W historii Warszawskiej Giełdy Papierów Wartościowych jest wiele przykładów udanych debiutów wielkich państwowych spółek.
Przed laty inwestorzy indywidualni zarobili na akcjach banku PKO BP. W grudniu ubiegłego roku, tuż po debiucie giełdowym, cena akcji Polskiej Grupy Energetycznej była o kilka procent wyższa niż w ofercie publicznej. Także teraz inwestorzy, zapisując się na akcje PZU, liczyli na zyski z papierów kupionych w ofercie publicznej.
Tak jak w przypadku wielu ofert, tak i w przypadku PZU inwestorzy indywidualni niejako kupują kota w worku. Składając zapisy, godzą się na cenę maksymalną, pozostawiając w rękach inwestorów instytucjonalnych i oferujących sprawę ustalenia ceny emisyjnej.

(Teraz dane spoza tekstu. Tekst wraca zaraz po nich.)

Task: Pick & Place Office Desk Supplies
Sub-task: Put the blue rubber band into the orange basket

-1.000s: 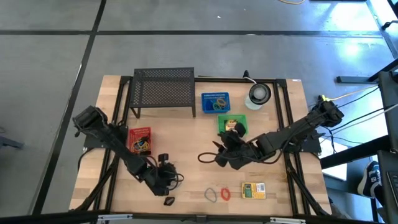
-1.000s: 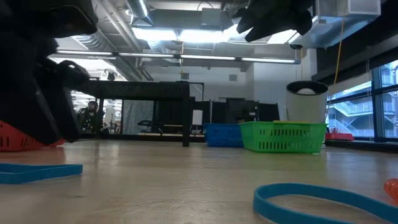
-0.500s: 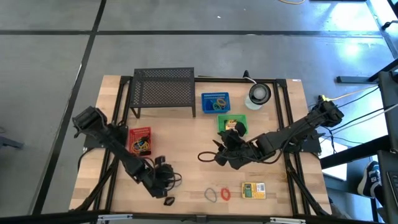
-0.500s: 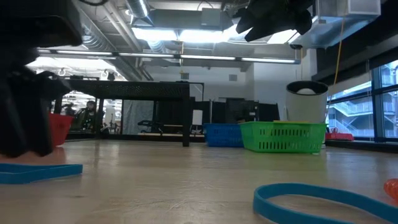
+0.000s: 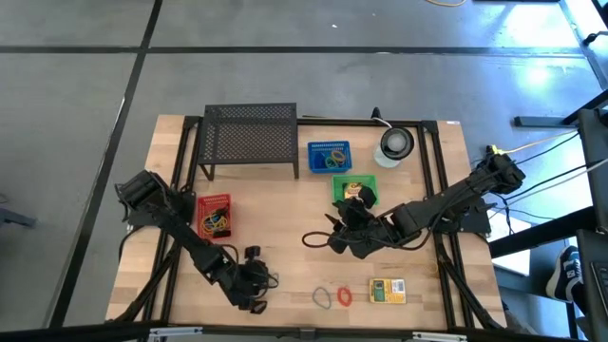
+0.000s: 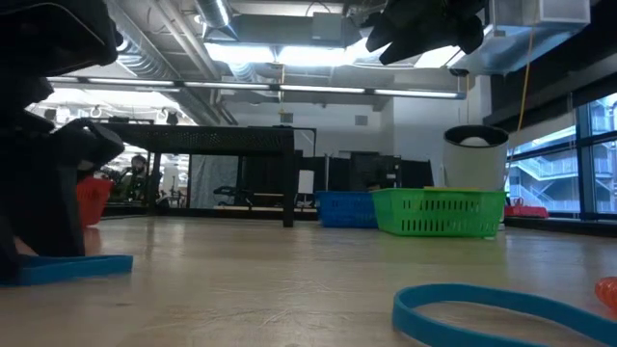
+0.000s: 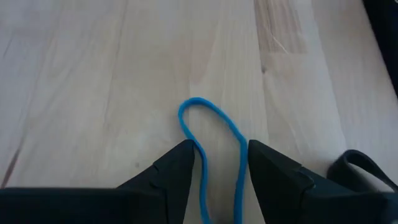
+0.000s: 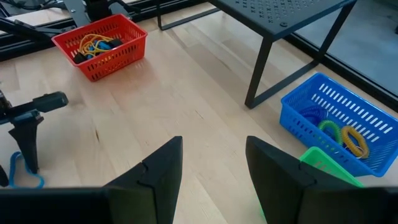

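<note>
I am straddling the thin blue oval loop (image 7: 214,146) on the wooden desk (image 5: 285,214) with my left claw (image 7: 219,163) released, while the right claw (image 8: 212,163) is hanging spread and empty mid-desk, baskets partly filled, several supplies remaining.

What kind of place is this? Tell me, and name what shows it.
Probably a robotics lab or workshop: a wooden table in a metal frame on a concrete floor, exposed ceiling ducts and strip lights, and sorting baskets, red and blue.
</note>
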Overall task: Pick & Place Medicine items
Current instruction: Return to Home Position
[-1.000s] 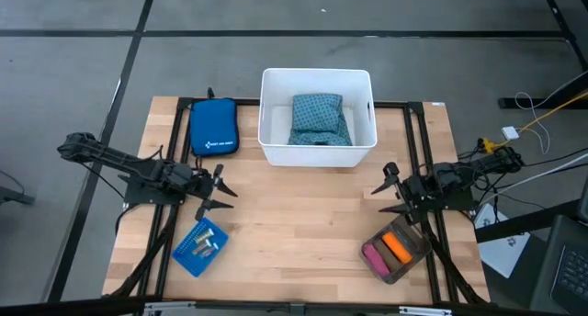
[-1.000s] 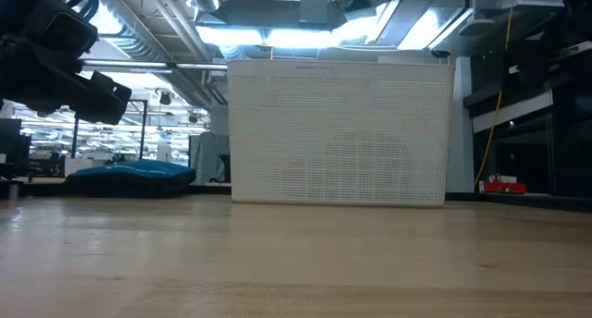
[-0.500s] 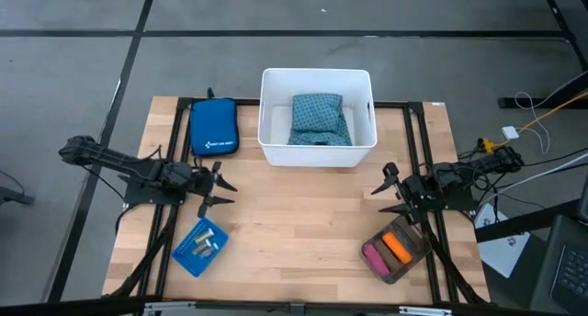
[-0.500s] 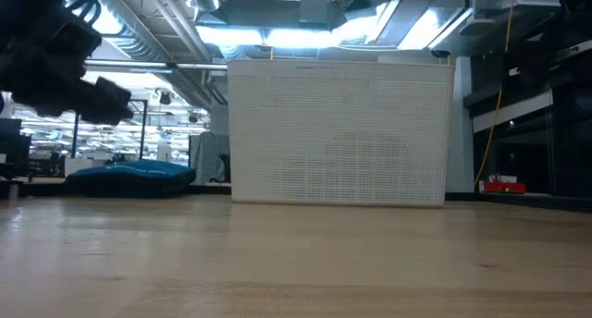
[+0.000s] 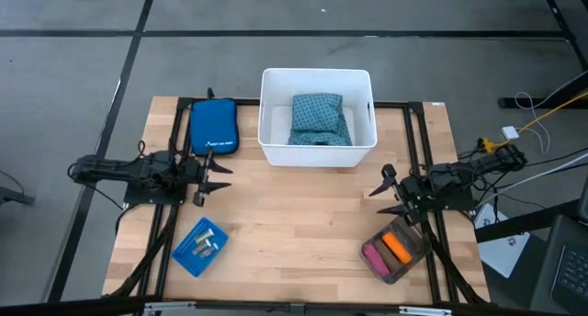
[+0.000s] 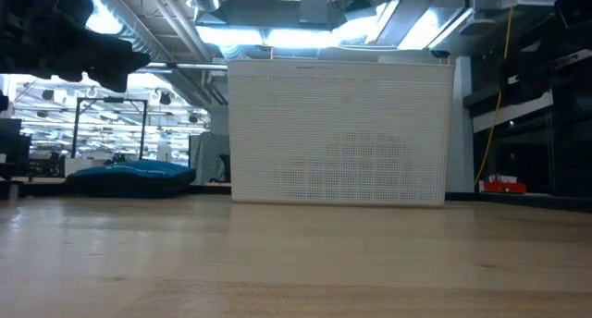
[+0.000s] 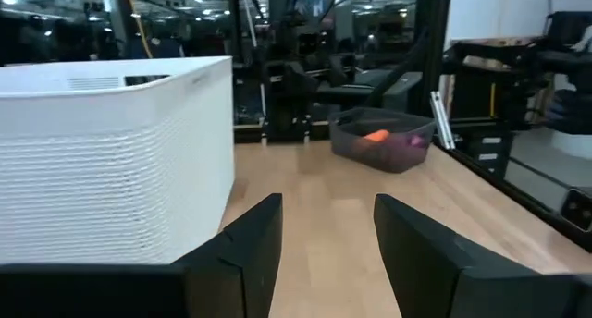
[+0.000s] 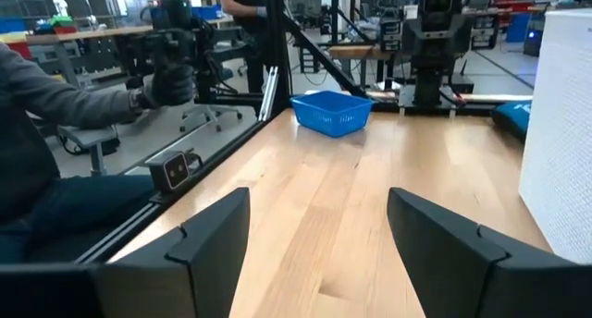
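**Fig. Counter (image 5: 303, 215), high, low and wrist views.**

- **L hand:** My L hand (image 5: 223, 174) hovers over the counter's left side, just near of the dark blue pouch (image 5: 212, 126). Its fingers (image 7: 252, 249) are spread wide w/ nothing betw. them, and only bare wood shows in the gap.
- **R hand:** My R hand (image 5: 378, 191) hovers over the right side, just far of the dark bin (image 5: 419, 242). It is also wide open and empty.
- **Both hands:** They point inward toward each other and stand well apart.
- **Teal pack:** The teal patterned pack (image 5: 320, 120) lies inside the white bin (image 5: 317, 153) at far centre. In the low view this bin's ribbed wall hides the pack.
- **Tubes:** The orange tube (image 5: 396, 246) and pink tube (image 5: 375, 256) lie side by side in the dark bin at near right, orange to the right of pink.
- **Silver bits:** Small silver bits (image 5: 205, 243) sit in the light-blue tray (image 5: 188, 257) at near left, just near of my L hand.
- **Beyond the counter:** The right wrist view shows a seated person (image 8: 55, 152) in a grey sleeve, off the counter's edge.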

Czy PZU da zarobić? Nie podejmuję się odpowiedzieć na to pytanie. Są argumenty za, takie jak optymistyczne wyceny wartości akcji spółki dokonane przez analityków. Ale są też argumenty przeciw.
Nie podoba mi się, że została zwiększona pula papierów dla drobnych ciułaczy. W efekcie każdy z ponad ćwierć miliona zapisujących się kupił tyle akcji, na ile się zapisał. To rodzi ryzyko dodatkowej podaży akcji już w dniu debiutu.